Reputable services build these steps into the handover. When we run a piloted order at PEWPEWSHOP, we tell you exactly when it is safe to re-secure the account, and we never ask you to keep protection disabled "just in case." If a seller pushes back on that, it is your cue to walk away.

Check the Logs: Verify, Do Not Assume

Trust is good; verification is better, and Blizzard hands you the tools for free. After any boost, spend two minutes confirming nothing looks off.

Where to look

  • Login history and connected devices in Battle.net settings: confirm the only recent sessions are yours and the booster's expected location during the agreed service window.
  • In-game mail and gold balance: nothing should have been mailed out, and your gold should match what you expected. A legitimate dungeon or raid carry touches your character's progress, not your wallet.
  • Bags, bank, and auction house: a quick scan confirms no items quietly moved.

For a self-play carry where you were grouped with the booster the whole time, there is far less to check because nobody ever held your password. That is exactly why self-play and account-sharing models exist side by side, and why we let you choose the one you are comfortable with on raid, Mythic+, and PvP rating runs.

What a Clean Handover Actually Looks Like

A finished order should feel boring, in a good way. Here is the standard you should expect from any service worth its rep:

  • A clear "done" message with proof: a screenshot of the cleared boss, the mount looted, the rating hit, or the level reached.
  • A re-secure prompt telling you to change your password and turn protection back on, ideally in writing.
  • No lingering add-ons or settings changes you did not approve. Boosters sometimes load a temporary UI; ask them to revert it if you want your original layout back.
  • A support channel that stays open for a day or two in case something looks wrong after the fact.

If you bought gold rather than a carry, the handover is even simpler. On WoW Classic Hardcore realms like Soulseeker EU, a clean delivery means an in-person or mailed trade at the agreed spot, no third-party guild invites, and no request to log out and "wait." Gold should land, the trade should close, and that is the end of it. After delivery, the same hygiene rule applies: confirm your authenticator is active even though you never shared a password, just as a healthy habit.

Red Flags in the 24 Hours After

Most problems show up fast or not at all. Keep an eye out for the warning signs that a handover was not as clean as it looked:

  • An unexpected "new login location" email from Blizzard after you re-secured the account.
  • A booster asking you to leave the authenticator off for a follow-up run you did not order.
  • Missing items or gold that do not match your pre-boost screenshots (always take one before a piloted job).
  • Pressure to leave a five-star review immediately, before you have even verified the result.

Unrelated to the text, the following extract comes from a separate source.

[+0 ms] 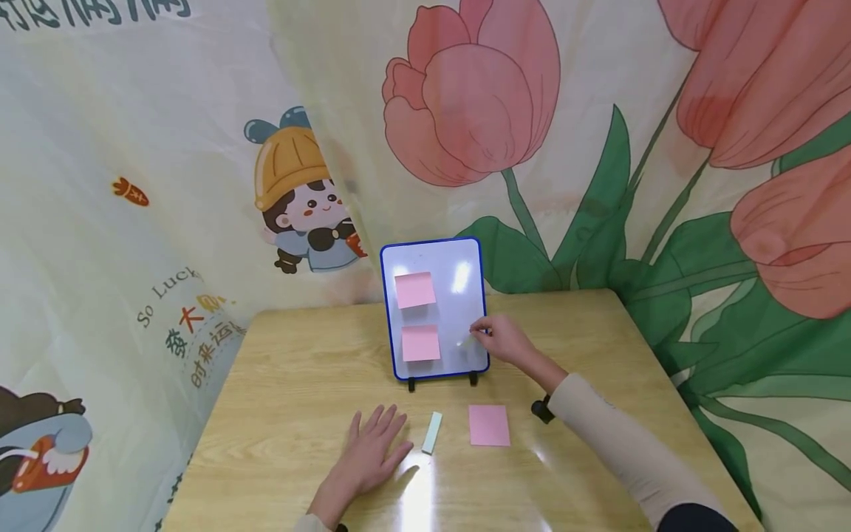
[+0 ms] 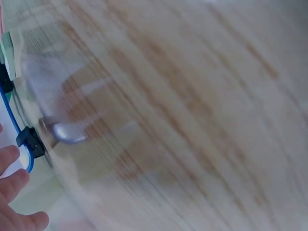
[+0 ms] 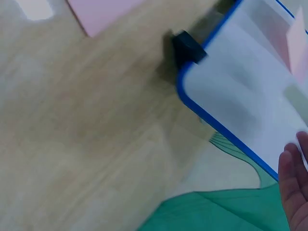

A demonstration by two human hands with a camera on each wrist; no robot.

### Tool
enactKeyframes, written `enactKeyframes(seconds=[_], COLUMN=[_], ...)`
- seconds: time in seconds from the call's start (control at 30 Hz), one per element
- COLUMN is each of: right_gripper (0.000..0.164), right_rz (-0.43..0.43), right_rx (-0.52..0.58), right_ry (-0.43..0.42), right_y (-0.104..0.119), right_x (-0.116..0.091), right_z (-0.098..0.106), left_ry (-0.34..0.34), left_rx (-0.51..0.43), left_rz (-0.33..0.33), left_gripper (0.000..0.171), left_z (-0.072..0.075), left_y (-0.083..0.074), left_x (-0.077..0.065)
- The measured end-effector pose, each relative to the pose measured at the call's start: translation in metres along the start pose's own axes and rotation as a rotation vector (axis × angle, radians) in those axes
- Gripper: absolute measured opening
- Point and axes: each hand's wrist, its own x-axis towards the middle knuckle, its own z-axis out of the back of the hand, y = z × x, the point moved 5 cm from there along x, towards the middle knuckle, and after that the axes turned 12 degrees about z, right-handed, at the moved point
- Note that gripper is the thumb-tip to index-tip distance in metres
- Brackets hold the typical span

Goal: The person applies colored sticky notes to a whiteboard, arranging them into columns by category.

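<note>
A small whiteboard [image 1: 459, 310] with a blue frame stands upright on black feet. Two pink sticky notes [image 1: 415, 290] are stuck on its left half, one above the other. My right hand [image 1: 503, 340] is at the board's lower right, thumb and fingertips pinching a small pale strip [image 1: 466, 341] that is partly hidden and faint. In the right wrist view, the fingers [image 3: 287, 178] reach over the board's edge. My left hand [image 1: 372, 448] lies on the table with its fingers spread. Just right of it is a pale green strip pad [image 1: 432, 433].
A pink sticky note pad [image 1: 489, 425] lies on the wooden table [image 1: 279, 399], in front of the board. The board's black feet [image 3: 186, 48] project toward the front. Behind the table hangs a cloth [image 1: 346, 44] printed with tulips and cartoon figures.
</note>
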Motion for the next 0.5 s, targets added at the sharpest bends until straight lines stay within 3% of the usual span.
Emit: enactKeyframes(seconds=[0.3,0.5], right_gripper=[0.019,0.021], right_rz=[0.105,0.171], right_rx=[-0.100,-0.241], right_ry=[-0.072,-0.198], right_y=[0.021,0.035], right_x=[0.027,0.041], right_z=[0.030,0.050], left_ry=[0.004,0.006], left_rx=[0.002,-0.004], left_rz=[-0.009,0.002], left_gripper=[0.063,0.062], left_z=[0.002,0.002], left_y=[0.000,0.001], left_x=[-0.002,-0.004])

If any of these appear, change your password again from a device the booster never touched, contact Blizzard support, and reach out to the seller. Honest services treat a security concern as priority one, not an inconvenience.

When Buying a Boost Actually Makes Sense

None of this is meant to scare you off. Boosting is a time-versus-money trade, and for a lot of players the math is genuinely favorable. If a Mythic+ key push or a heroic raid clear would cost you ten frustrating evenings with a flaky pug, paying for a guaranteed run and reclaiming that time is a reasonable call. The same goes for buying gold instead of grinding it for a week, or a self-play carry when you want the result and the experience.

The deciding factor is not the price tag; it is whether the handover is clean. A good boost should leave your account exactly as secure as it was before, your progress further along, and your evening free. Do the five-minute hygiene pass, keep your authenticator on, and the only thing left from the transaction is the result you paid for.